In the scenario illustrated in FIG. 3, the lower hoistway door 10a is open, but only the first non-contact switch 14a of the corresponding set 12a properly detects this and opens. The second non-contact switch 16a remains closed (e.g. due to a fault with the non-contact switch 16a). The monitoring device 26 measures the resistance of the first electrical path 22 to be 4 kΩ, but the resistance of the second electrical path 24 remains at ˜0Ω. The monitoring device 26 determines that the lower hoistway door 10a is open and automatically halts operation of the elevator car 4 based on detection of the open switch 14a, but also detects and reports that the second non-contact switch 16a may be faulty.


In another example which is not illustrated, the first and second non-contact switches 14a, 14b, 14c, 16a, 16b, 16c are laid out as shown in FIG. 1 and connected to the monitoring device 26 in the same manner, but the first and second bypass resistors 18a, 18b, 18c, 20a, 20b, 20c are omitted. This simpler embodiment still provides the redundancy of the first non-contact switch 14a and the second non-contact switch 16a in each set, with the diagnostic capability to determine a faulty switch, and with the simplicity of only two electrical paths for the monitoring device 26 to monitor, but does not provide the more detailed diagnostics of which door or switch may be open.

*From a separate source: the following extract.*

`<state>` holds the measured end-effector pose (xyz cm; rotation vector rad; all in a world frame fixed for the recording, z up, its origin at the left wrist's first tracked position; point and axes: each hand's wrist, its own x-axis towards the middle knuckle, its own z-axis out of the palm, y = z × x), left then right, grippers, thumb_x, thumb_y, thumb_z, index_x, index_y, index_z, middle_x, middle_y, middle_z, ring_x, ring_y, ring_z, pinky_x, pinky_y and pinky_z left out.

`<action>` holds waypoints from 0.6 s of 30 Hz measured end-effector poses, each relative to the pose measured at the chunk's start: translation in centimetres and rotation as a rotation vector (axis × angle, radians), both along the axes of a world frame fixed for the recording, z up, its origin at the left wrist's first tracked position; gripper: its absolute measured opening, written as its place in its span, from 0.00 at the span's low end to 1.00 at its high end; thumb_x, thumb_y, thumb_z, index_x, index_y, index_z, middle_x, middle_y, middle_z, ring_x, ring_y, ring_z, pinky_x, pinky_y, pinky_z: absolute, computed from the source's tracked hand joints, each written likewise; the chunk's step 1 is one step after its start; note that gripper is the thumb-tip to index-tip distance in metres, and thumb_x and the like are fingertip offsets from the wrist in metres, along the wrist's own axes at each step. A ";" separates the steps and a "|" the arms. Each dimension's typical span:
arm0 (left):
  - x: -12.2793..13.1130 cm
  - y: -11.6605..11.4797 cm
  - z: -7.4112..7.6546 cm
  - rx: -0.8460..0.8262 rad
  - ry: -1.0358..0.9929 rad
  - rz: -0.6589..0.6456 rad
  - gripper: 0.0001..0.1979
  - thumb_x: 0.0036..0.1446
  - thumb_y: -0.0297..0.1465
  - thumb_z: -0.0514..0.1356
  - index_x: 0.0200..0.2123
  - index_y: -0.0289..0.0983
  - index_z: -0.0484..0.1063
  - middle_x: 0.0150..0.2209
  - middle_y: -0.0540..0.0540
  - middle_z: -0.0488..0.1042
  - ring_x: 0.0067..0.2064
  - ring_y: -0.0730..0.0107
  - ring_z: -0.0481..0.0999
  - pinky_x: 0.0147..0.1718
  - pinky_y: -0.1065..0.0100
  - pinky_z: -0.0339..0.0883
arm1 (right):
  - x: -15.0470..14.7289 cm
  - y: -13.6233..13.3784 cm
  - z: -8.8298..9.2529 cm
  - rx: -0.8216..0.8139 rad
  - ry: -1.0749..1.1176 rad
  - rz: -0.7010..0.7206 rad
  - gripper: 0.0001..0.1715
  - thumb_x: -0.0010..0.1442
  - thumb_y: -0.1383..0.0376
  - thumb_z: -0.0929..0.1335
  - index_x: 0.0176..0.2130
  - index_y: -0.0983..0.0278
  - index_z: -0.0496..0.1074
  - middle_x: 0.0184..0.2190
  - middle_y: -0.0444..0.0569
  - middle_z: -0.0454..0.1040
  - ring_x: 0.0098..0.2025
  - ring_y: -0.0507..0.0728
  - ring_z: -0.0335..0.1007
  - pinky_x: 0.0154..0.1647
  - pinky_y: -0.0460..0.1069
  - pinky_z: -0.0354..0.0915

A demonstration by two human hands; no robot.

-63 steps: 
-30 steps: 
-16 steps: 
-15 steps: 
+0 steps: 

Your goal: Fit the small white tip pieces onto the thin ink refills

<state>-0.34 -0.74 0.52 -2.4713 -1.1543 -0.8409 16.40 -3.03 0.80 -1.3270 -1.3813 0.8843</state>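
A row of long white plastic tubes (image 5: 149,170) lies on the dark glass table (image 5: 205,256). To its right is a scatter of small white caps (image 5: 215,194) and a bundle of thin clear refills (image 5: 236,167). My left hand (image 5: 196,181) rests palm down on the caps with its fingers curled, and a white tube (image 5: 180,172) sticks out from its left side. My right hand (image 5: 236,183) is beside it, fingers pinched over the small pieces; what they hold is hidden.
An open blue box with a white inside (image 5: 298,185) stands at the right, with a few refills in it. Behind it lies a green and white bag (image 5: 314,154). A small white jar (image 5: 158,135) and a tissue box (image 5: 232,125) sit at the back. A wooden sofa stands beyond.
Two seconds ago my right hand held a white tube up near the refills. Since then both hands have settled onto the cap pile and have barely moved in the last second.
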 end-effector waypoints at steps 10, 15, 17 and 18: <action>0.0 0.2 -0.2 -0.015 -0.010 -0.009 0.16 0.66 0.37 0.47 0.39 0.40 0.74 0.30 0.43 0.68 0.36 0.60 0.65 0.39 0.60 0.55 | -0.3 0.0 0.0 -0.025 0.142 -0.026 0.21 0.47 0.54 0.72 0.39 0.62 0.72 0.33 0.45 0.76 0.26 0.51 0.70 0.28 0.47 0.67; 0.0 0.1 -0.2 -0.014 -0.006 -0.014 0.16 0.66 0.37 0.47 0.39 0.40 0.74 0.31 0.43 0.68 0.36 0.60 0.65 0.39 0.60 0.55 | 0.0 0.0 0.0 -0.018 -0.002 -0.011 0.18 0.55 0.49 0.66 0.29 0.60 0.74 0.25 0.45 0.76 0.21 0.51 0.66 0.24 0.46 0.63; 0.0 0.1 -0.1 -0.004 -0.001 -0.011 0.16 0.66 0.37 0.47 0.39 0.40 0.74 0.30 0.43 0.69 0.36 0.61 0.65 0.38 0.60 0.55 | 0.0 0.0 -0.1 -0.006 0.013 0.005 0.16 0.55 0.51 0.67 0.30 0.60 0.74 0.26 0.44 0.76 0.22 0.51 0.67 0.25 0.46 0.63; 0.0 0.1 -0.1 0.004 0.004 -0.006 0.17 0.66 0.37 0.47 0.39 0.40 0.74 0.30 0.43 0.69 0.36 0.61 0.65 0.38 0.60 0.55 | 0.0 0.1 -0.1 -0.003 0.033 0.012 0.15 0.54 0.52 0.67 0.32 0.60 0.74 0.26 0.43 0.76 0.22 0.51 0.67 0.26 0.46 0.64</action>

FIG. 4 shows another elevator system 102 comprising an elevator car 4 that is driven to move in a hoistway 6 between a plurality of landings 8. Hoistway doors 10a, 10b, 10c on each landing 8 open to provide access to the elevator car 4 but otherwise remain closed to prevent unsafe access to the hoistway 6. As with the example illustrated in FIGS. 1-3, the elevator system 102 comprises a plurality of sets of non-contact switches 112a, 112b, 112c, each set arranged to monitor the state of a respective hoistway door 10a, 10b, 10c. Each set of non-contact switches 112a, 112b, 112c comprises a first non-contact switch 114a, 114b, 114c, a second non-contact switch 116a, 116b, 116c and a bypass resistor 117a, 117b, 117c, all connected in parallel.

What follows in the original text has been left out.